It is important to make sure that the serial number is never reused (by either side of the transmission), because then the same encrypting keystream would be used for two different messages. An enemy could then eliminate it by subtracting one message from the other, leaving a superposition of two unencrypted messages that would be quite easy to crack by letter frequency methods. And on top of that the keystream would be revealed, from which it might be conceivably possible to extract the numbers used to generate it. This is a bad feature of all “stream ciphers,” like this one, but they also have good features that other ciphers don’t have. For instance, in most ciphers any mistake garbles the end result completely, but in stream ciphers only the characters encrypted after the mistake end up garbled, which makes it a lot easier to spot the error and correct it. Handy when it’s just you punching keys.

And how about the calculator? If it uses too few digits (many pocket calculators display only eight), then the pseudo-random properties of the keystream suffer, and the message is exposed to statistical analysis. The sequence will also start repeating after a while, which is bad. In my experience, eight digits is no good, ten is barely acceptable, and twelve and above work fine. The more digits, the better.
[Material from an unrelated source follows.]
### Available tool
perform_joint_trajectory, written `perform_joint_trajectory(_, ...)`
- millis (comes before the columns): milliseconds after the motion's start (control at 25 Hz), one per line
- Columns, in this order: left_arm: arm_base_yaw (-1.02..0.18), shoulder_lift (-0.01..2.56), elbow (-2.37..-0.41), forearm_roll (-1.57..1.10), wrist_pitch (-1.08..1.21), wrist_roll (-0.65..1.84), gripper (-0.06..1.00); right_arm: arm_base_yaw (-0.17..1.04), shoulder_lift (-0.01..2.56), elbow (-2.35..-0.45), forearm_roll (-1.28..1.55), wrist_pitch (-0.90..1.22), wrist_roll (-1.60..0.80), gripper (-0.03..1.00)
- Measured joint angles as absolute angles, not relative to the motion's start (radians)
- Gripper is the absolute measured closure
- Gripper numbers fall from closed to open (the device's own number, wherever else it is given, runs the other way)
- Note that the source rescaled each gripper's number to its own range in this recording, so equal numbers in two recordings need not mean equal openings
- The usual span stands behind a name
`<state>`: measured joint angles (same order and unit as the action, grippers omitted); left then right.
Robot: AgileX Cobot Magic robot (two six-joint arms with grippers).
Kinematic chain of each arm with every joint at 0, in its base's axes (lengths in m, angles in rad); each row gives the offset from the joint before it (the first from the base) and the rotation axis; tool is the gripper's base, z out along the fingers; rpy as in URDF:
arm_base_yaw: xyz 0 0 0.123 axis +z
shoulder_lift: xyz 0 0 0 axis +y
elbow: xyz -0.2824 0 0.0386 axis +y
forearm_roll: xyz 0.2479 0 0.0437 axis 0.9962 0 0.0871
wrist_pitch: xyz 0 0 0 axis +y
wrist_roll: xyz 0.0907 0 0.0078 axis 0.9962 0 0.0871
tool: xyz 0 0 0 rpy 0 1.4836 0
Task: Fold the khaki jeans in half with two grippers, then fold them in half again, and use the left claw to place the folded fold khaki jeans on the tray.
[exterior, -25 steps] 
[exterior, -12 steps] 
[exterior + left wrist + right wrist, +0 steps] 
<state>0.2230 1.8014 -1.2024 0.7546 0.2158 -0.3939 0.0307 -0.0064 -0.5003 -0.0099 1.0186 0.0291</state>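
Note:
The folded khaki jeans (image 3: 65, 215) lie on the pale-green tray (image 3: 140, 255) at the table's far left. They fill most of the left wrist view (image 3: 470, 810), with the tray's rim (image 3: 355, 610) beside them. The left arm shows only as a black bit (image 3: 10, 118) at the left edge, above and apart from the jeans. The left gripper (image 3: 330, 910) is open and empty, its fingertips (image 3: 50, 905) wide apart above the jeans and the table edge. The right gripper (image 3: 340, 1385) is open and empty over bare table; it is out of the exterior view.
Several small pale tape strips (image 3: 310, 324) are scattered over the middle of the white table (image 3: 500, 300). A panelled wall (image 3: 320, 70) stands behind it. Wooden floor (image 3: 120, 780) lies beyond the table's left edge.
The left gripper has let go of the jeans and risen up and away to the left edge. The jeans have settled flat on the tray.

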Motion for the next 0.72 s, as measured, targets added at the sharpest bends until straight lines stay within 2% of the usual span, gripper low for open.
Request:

I have a Palm-based calculator that can operate with thirty-eight digits at a time, so it gives me better security than the current AES governement standard (256-bit) without even using an adder.

You have to thank irrational numbers for this cipher. The digits of irrational numbers obtained from a square root, like the square root of two (1.41439799432119332181380109536190378…) never repeat, and appear random to anyone who doesn’t know where they came from. It is this apparent randomness that conceals your message in noise, rendering it impossible to read.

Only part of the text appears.